Too Much Cash in Current Accounts
While a solid balance is nice, keeping too much money in a current account can be a mistake if you’re not earning interest.
The Bank of England estimates that £280 billion is sitting in accounts that generate no returns. Having zero interest means not only missing out on profits, but losing value due to inflation as well.
“If you move from a zero interest account to a simple one that pays 4.5%, you could earn £90 in interest in a year,” says Hagger. “With £5,000, that’s £225.”
Experts generally advise keeping 3 to 6 months’ worth of expenses handy, but you don’t have to stash it all in a current account. Some Easy Access Accounts offer over 4.5% returns, allowing easy withdrawals.
Use comparison sites like MoneyFacts to find the best options and their limits. Some accounts might require 30-day notice for withdrawals or limit your transactions annually. Douglas mentions smaller banks are offering better rates to attract new customers.
Neglecting the Fine Print
It’s easy to be enticed by high-interest savings accounts, but the actual terms can be much less appealing.
Anna Bowes, a Financial Advisor, highlights Santander’s Edge Saver account as an example. It offers a market-leading 6% but only for balances up to £4,000.
Maximizing your balance here means earning £240 in interest over a year—and you need an Edge Current account that costs £3 per month to qualify.
In contrast, Atom Bank’s easy instant saver reward account offers 4.75% for balances up to £100,000. Someone with an average savings of £17,000 could pocket £807.50 in a year.
Regular Saver accounts often yield the best rates, yet require a designated monthly deposit. They’re ideal for those cultivating a savings habit, but for larger sums, other accounts might be superior.
For instance, First Direct’s regular Saver offers 7% for £300 monthly deposits, which could yield £136.50 interest after 12 months. But saving £3,600 in an Atom Bank account at once could lead to £171 in earnings.
Packaged Bank Accounts
Your packaged account may charge a monthly fee for benefits like travel insurance and cashback, but it’s only worth it if you utilize those perks.

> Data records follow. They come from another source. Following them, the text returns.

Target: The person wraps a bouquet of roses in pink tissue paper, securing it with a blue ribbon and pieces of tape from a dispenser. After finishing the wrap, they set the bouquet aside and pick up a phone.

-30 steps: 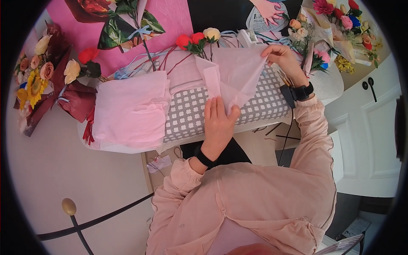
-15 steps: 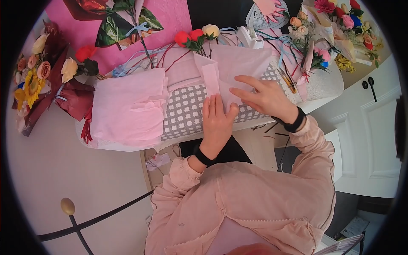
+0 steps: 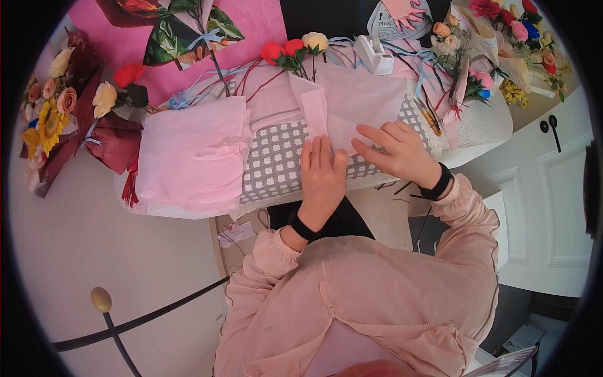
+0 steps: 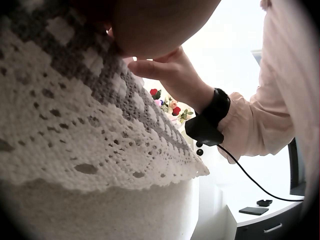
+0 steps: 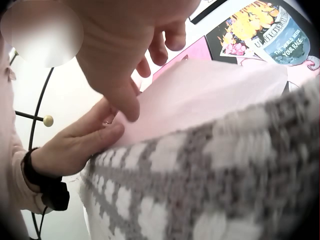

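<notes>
A sheet of pale pink wrapping paper (image 3: 367,100) lies on the grey-and-white checked cloth (image 3: 276,157), its left side folded into a narrow strip. My left hand (image 3: 322,179) presses that fold near its lower end with straight fingers. Over the sheet's lower right part is my right hand (image 3: 399,154), fingers spread and loosely bent, nothing between them. In the right wrist view its thumb points down close to the paper (image 5: 200,95), beside the left hand (image 5: 75,142). Red and cream artificial roses (image 3: 293,49) show past the sheet's top edge.
Left of the sheet lies a stack of pink paper (image 3: 191,160). A white tape dispenser (image 3: 374,55), ribbons and scissors (image 3: 429,117) sit behind and to the right. Wrapped bouquets stand at the far left (image 3: 108,141) and far right. Lace edging (image 4: 100,150) hangs at the table's front.
My right hand has let go of the sheet's upper right corner and come down toward the left hand, over the paper. The left hand has stayed on the fold.
</notes>
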The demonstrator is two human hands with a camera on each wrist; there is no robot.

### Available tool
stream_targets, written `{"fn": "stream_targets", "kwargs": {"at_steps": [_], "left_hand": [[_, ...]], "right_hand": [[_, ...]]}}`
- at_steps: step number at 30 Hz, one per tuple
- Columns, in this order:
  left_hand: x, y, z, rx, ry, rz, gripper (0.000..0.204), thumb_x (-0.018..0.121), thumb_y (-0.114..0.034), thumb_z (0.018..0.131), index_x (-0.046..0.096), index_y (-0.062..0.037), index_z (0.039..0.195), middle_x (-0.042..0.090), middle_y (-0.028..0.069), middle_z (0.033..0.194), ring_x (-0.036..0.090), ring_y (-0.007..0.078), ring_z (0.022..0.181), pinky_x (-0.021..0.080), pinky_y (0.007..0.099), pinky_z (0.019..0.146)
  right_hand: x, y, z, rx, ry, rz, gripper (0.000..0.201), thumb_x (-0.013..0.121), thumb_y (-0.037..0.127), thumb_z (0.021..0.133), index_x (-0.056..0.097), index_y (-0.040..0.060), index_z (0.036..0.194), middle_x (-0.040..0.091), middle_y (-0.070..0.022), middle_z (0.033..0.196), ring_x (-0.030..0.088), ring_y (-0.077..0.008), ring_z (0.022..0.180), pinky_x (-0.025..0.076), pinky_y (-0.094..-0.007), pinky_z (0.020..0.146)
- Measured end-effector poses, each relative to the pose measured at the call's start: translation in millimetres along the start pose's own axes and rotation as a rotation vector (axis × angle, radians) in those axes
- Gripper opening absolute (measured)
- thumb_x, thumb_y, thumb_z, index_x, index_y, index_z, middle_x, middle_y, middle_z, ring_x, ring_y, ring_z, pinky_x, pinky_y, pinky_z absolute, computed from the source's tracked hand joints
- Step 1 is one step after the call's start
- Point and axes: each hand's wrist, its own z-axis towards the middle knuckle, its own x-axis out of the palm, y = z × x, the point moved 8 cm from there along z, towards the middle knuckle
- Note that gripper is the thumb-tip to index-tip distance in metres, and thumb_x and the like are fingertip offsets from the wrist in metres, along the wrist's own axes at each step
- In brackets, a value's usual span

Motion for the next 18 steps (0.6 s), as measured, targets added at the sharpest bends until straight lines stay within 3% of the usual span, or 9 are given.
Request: {"fn": "stream_targets", "kwargs": {"at_steps": [4,7,10,13,18], "left_hand": [[0,-1,0,-0.008,-0.002,-0.004,0.018,0.057,-0.006,0.081,0.048,-0.0020,0.096,0.057,0.0330,0.114,0.058,0.0442,0.107,0.038,0.0536,0.103],[1,1,0,-0.013,0.002,0.000,0.017,0.057,-0.006,0.081,0.049,-0.0022,0.095,0.057,0.0328,0.114,0.058,0.0437,0.108,0.037,0.0532,0.103],[0,-1,1,-0.022,0.013,0.016,0.022,0.062,-0.004,0.078,0.051,-0.0016,0.096,0.058,0.0301,0.115,0.057,0.0414,0.110,0.037,0.0532,0.103],[-1,-1,2,-0.027,0.019,0.022,0.023,0.065,-0.004,0.076,0.052,-0.0016,0.095,0.058,0.0286,0.116,0.057,0.0403,0.111,0.036,0.0532,0.104],[-1,-1,3,-0.027,0.017,-0.007,0.016,0.058,-0.008,0.080,0.050,-0.0031,0.094,0.057,0.0325,0.114,0.057,0.0433,0.109,0.037,0.0531,0.103]], "right_hand": [[6,0,-15,-0.075,-0.115,-0.087,0.035,0.066,0.012,0.063,0.068,0.0036,0.096,0.058,-0.0043,0.096,0.051,-0.0149,0.066,0.040,-0.0280,0.055],[3,5,-15,-0.017,-0.177,-0.108,0.021,0.066,0.008,0.062,0.065,0.0056,0.083,0.051,-0.0002,0.078,0.050,-0.0139,0.065,0.039,-0.0266,0.053],[7,2,-21,0.115,-0.258,-0.092,0.023,0.067,0.006,0.062,0.065,0.0050,0.085,0.049,-0.0013,0.072,0.050,-0.0153,0.057,0.039,-0.0280,0.049],[17,0,-27,0.375,-0.206,-0.041,0.025,0.068,0.003,0.064,0.065,0.0043,0.089,0.051,-0.0040,0.068,0.053,-0.0194,0.053,0.042,-0.0320,0.048],[27,-2,-44,0.890,-0.393,0.304,0.021,0.066,-0.001,0.076,0.066,0.0032,0.096,0.061,-0.0081,0.071,0.062,-0.0200,0.060,0.047,-0.0301,0.051]]}}
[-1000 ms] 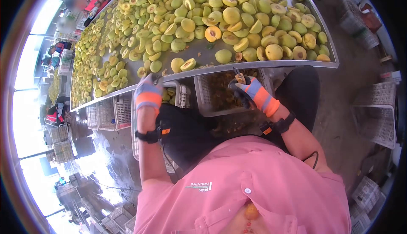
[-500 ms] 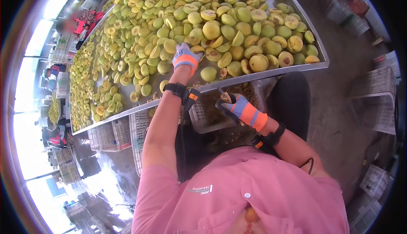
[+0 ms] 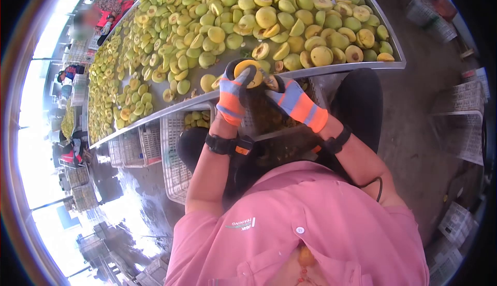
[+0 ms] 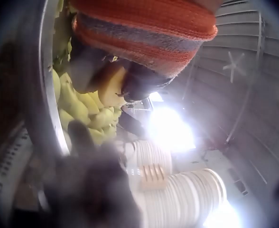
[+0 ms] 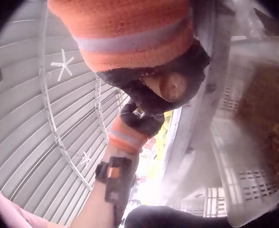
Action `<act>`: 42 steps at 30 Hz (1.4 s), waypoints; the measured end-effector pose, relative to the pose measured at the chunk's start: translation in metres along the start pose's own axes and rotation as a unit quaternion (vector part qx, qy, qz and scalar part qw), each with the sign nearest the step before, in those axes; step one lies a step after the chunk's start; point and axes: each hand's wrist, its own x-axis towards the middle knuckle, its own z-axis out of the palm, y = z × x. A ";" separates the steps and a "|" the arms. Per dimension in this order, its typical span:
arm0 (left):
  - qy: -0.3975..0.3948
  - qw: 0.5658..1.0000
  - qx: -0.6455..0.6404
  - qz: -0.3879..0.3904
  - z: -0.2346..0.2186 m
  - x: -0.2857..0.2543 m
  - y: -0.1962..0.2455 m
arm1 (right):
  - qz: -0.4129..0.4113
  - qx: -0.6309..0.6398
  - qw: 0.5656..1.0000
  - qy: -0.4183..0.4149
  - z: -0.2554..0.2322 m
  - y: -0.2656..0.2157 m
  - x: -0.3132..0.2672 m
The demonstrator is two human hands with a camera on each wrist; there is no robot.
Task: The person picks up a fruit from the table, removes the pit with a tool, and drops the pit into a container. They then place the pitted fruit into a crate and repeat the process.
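In the head view the left hand (image 3: 232, 94), in an orange and grey glove, grips a yellow fruit (image 3: 248, 74) just beyond the table's near edge. Beside it the gloved right hand (image 3: 297, 103) holds a small tool (image 3: 271, 82) against or close to the fruit; contact is hard to tell. The right wrist view shows the round end of the wooden handle (image 5: 172, 87) inside the curled right hand (image 5: 144, 57). The fruit (image 4: 112, 86) is partly hidden by the left hand's fingers in the left wrist view.
Many whole and halved green-yellow fruits (image 3: 207, 59) cover the metal-edged table (image 3: 362, 67). Below its near edge stand a white crate (image 3: 173, 151) by the left knee and a bin of scraps (image 5: 267, 114) between the legs. Another person (image 3: 111, 11) is at the far left.
The left hand reached to the fruits on the table and came back with a yellow one gripped. The right hand, still holding the tool, has moved up to meet it.
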 end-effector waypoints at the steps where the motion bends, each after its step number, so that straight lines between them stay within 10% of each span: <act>1: -0.008 0.976 0.168 0.137 -0.006 -0.006 -0.005 | -0.020 -0.088 0.996 -0.018 0.001 -0.003 -0.001; 4: -0.001 0.748 0.508 0.427 -0.013 -0.024 -0.004 | 0.025 -0.122 0.992 -0.014 0.008 0.004 -0.002; 7: 0.049 0.993 0.051 0.093 0.002 -0.037 0.001 | 0.006 -0.089 0.996 0.004 0.013 -0.001 -0.009; 10: 0.036 0.862 0.377 0.337 0.002 -0.046 0.002 | 0.040 -0.076 0.996 -0.025 0.008 -0.011 -0.008; 16: 0.019 0.802 0.445 0.399 0.005 -0.053 0.009 | 0.054 -0.010 0.994 -0.090 0.019 -0.022 -0.017; 20: 0.072 0.970 0.125 0.197 0.017 -0.062 -0.001 | 0.213 0.018 0.971 -0.103 0.021 -0.040 -0.021; 39: 0.075 0.862 0.351 0.357 0.009 -0.083 -0.005 | 0.198 -0.090 0.966 -0.141 0.039 -0.075 -0.031; 42: 0.070 0.964 0.132 0.219 0.010 -0.083 -0.006 | 0.118 -0.130 0.972 -0.155 0.036 -0.064 -0.030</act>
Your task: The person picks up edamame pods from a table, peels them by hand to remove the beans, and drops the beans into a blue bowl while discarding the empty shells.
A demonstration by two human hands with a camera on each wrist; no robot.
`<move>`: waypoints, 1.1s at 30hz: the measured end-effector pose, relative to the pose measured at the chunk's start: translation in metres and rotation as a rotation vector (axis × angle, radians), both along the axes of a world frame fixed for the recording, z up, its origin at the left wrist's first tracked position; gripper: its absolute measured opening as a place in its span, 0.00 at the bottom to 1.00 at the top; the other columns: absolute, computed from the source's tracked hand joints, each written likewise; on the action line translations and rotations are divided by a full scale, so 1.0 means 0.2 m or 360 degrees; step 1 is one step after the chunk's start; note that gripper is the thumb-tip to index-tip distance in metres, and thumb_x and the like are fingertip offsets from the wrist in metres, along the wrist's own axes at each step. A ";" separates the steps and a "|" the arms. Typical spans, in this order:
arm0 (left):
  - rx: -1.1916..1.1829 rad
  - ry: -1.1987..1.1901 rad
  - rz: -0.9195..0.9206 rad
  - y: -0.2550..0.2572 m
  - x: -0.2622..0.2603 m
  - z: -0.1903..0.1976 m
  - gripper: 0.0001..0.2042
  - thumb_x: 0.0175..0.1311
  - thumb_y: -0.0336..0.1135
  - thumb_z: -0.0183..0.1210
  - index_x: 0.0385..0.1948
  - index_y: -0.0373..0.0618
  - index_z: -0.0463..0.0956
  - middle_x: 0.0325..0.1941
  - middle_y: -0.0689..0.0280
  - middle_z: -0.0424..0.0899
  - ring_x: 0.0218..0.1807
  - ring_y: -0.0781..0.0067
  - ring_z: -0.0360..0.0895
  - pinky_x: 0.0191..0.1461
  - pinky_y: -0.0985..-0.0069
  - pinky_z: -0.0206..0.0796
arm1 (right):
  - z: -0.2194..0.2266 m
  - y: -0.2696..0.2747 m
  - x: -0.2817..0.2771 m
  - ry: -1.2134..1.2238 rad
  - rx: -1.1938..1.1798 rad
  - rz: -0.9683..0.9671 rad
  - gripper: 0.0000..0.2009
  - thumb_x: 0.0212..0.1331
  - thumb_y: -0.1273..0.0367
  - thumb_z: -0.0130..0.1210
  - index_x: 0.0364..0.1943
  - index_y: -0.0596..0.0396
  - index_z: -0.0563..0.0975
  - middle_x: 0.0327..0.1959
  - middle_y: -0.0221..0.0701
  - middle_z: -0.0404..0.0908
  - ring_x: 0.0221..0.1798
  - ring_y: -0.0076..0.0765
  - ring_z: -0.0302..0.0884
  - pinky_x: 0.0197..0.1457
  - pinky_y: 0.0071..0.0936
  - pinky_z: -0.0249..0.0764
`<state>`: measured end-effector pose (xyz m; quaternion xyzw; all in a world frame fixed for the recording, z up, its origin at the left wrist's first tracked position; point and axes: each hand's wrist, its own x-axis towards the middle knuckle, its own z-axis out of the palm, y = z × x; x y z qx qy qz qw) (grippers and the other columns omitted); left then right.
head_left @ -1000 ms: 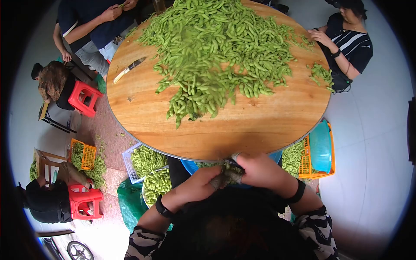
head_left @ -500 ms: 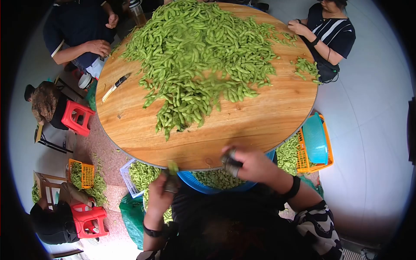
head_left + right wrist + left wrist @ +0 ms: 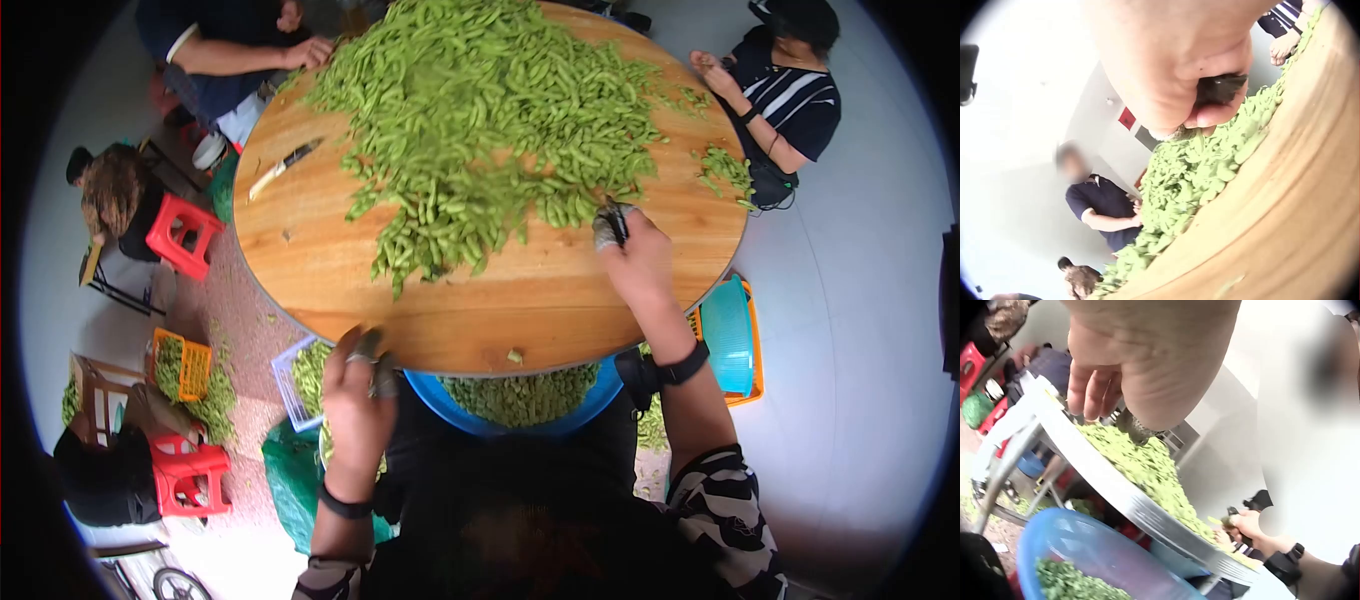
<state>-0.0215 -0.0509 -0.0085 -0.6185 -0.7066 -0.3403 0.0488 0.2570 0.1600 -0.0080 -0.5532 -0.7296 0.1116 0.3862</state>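
**Our hands at the big table of green pods**

We sit at the near edge of a round wooden table [image 3: 560, 290]. It is the largest thing here, and a wide heap of green pods [image 3: 490, 110] covers its far half, probably so that everybody around can reach it. Other people sit at the far left and far right sides.

Under the near edge, between our knees, stands a blue basin [image 3: 520, 400] with green pieces inside; we judge it is placed there so that finished pieces fall directly in. On the floor to the left there is a white crate [image 3: 300, 375] with more pods, and to the right an orange basket [image 3: 745, 350].

Our right hand [image 3: 630, 250] is stretched to the near right edge of the heap. Its fingers are curled around a small dark tool [image 3: 1219, 87], just beside the pods. Our left hand [image 3: 360, 400] is at the near left rim of the table, fingers bent and wrapped in grey covers; whether it holds something we cannot tell.

One loose pod [image 3: 513, 355] lies alone close to the near rim.
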 end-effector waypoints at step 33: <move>-0.1047 -0.2182 -0.1171 0.11 0.26 0.04 0.06 0.63 0.25 0.56 0.40 0.38 0.76 0.27 0.67 0.77 0.29 0.73 0.76 0.33 0.74 0.69 | 0.02 -0.62 -0.01 0.1969 -0.2838 0.1657 0.14 0.68 0.68 0.42 0.56 0.45 0.69 0.19 0.18 0.62 0.15 0.13 0.48 0.17 0.15 0.45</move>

Take the Virgin Money Club M account, for example. It costs £12.50 monthly and includes several types of insurance and cover. MoneySavingExpert suggests that buying these covers separately could reach up to £500.
Yet, your gadget could be covered by your home insurance, or maybe you don’t travel enough to capitalize on travel insurance benefits. Always evaluate whether the cost is justified.
Douglas notes, “Packaged accounts make a lot of profit for banks. It could be wiser to pick and choose the benefits you need and pay separately.”
Also, many requirements become complex quickly—like a Club Lloyd’s Silver account, which costs £11.50 per month if you deposit at least £2,000 monthly. Or, depositing over £4,300 could lower your fee by £2/month. Do you keep track of it all?